» WHAT YOU ARE ASKED TO DO
Every line in the listing below that holds the word "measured" should be returned.

» ENTRIES SHOWN

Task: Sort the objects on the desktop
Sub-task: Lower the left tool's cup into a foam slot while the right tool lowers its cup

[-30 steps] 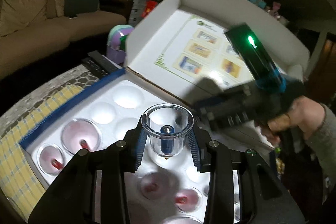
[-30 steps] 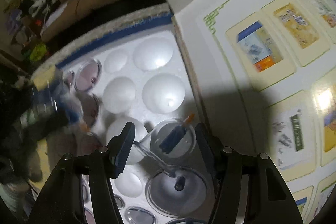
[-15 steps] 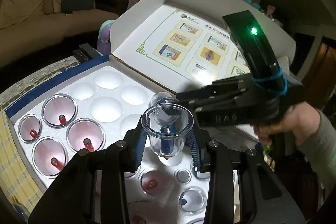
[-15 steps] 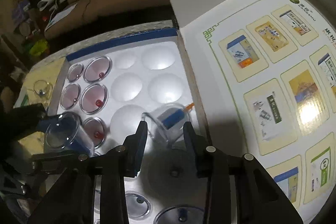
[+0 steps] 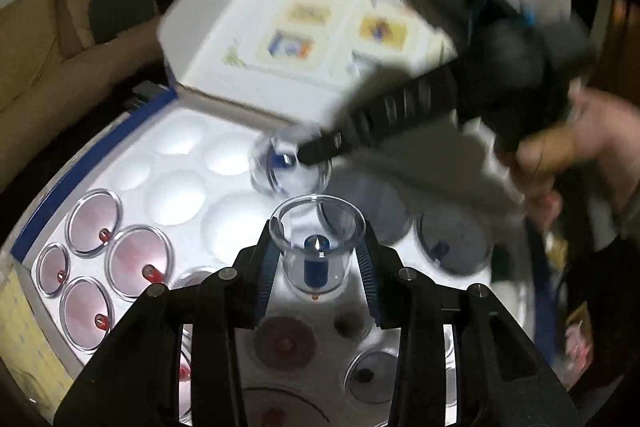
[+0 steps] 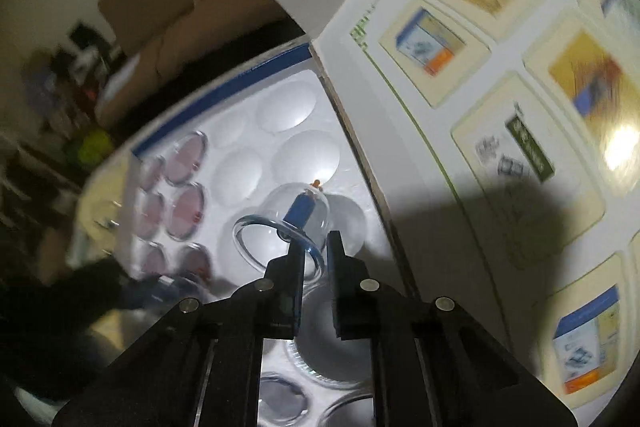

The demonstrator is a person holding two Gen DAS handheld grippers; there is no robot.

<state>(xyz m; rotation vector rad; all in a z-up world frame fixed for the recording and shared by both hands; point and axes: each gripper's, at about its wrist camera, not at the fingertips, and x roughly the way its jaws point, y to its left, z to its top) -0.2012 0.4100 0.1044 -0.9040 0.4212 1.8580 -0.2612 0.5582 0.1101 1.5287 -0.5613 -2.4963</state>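
Note:
A clear cup with a blue valve (image 5: 317,251) sits upright between the pads of my left gripper (image 5: 318,261), held above the white foam tray (image 5: 180,195). My right gripper (image 6: 314,257) has its jaws closing tight, pinching the rim of a second clear blue-valved cup (image 6: 298,211) that tilts over a hollow of the foam tray (image 6: 248,163) near the box lid. In the left wrist view the right gripper (image 5: 306,155) reaches in from the right, blurred, its tip at that second cup (image 5: 286,167). A person's hand (image 5: 580,155) holds it.
Red-valved cups (image 5: 138,259) fill hollows at the tray's left; several clear cups (image 5: 452,243) sit at its near right. The open white box lid (image 6: 480,107) with printed pictures stands along the tray's far side. A brown sofa (image 5: 48,39) lies beyond.
My right gripper's jaws went from wide around the lying cup to pinched on its rim, and the cup has tipped up. My left gripper carried its cup across above the tray.

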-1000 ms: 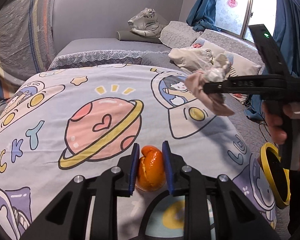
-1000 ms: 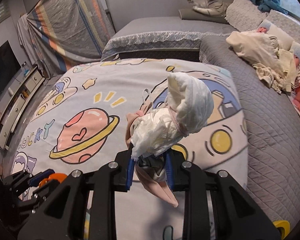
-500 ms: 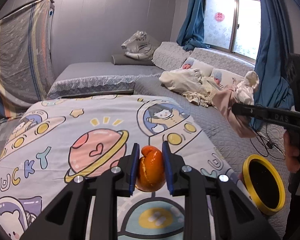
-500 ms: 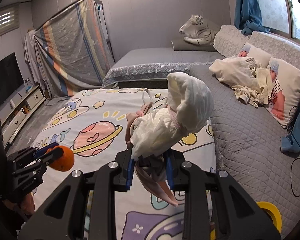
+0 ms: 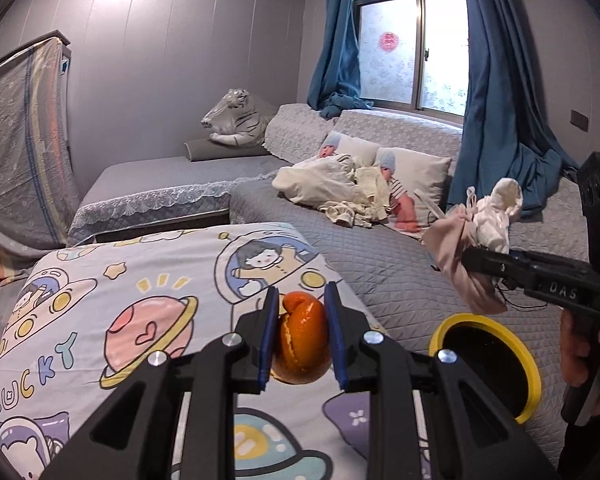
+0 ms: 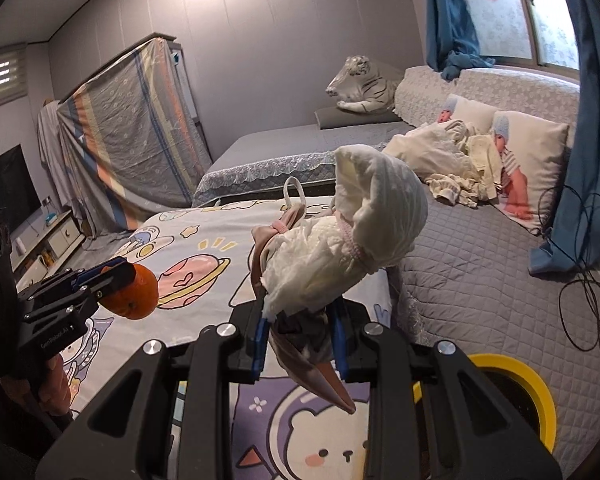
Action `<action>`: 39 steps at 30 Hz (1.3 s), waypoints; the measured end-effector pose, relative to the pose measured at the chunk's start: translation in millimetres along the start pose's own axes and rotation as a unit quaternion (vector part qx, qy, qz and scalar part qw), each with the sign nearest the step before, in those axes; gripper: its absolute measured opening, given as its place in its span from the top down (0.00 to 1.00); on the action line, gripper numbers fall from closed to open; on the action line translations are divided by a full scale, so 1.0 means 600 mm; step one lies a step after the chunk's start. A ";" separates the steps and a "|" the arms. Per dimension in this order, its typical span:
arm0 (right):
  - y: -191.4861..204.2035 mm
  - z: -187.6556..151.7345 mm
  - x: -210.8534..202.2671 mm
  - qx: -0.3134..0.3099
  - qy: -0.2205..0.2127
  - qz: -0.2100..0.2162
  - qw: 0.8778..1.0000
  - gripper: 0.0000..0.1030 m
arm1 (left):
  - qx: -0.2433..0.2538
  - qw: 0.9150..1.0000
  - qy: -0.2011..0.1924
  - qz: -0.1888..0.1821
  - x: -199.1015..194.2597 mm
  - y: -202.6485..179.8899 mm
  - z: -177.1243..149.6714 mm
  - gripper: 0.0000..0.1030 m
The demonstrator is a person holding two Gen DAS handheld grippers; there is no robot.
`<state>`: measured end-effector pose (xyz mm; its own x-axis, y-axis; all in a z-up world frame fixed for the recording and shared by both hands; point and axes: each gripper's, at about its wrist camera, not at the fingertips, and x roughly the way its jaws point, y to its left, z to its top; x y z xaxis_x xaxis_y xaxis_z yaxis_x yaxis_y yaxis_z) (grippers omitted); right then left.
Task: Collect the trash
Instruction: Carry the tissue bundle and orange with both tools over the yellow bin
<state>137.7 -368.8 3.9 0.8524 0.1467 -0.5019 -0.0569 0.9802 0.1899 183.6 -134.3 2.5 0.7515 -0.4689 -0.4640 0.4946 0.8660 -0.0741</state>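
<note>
Orange peel (image 5: 300, 338): curled up, pinched between the blue pads of the left gripper (image 5: 301, 334), up in the air over the cartoon blanket (image 5: 148, 280).
Left gripper: nearly shut, squeezing the peel from both sides; in the right wrist view it pokes in from the left edge with the peel at its tip.
Tissue wad (image 6: 352, 240): white crumpled paper bundled with a pinkish mask (image 6: 316, 376) whose ear loop sticks up, all clamped in the right gripper (image 6: 300, 344).
Right gripper: closed down tight on that bundle, mask tail dangling below the pads; a hand (image 5: 584, 348) grips its handle.
Bin (image 6: 536, 392): yellow rim, dark inside, standing low by the blanket's corner, just beside the right gripper.
Background: grey quilted sofa (image 5: 380, 264), stuffed tiger (image 5: 236, 118), blue curtains (image 5: 500, 100).
</note>
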 end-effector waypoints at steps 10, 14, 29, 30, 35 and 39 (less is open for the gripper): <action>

» WRITTEN SOLUTION
Action `<action>`: 39 steps at 30 Hz (1.3 s), waypoints; the measured end-effector pose, relative to the pose measured at the chunk's start: translation in millimetres along the start pose's own axes and rotation as a unit quaternion (vector part qx, qy, qz and scalar part qw), each with the sign nearest the step before, in those axes; gripper: its absolute measured opening, given as its place in its span from the top down (0.00 to 1.00); on the action line, gripper numbers fall from closed to open; on the action line translations are divided by a full scale, so 1.0 means 600 mm; step one lies a step after the chunk's start. A ";" separates the steps and a "|" the arms. Per dimension in this order, its typical span:
`<state>`: measured end-effector pose (xyz mm; its own x-axis, y-axis; all in a z-up world frame fixed for the recording and shared by both hands; point and axes: each gripper's, at about its wrist camera, not at the fingertips, and x roughly the way its jaws point, y to its left, z to its top; x y z xaxis_x xaxis_y xaxis_z yaxis_x yaxis_y yaxis_z) (grippers omitted); right then left.

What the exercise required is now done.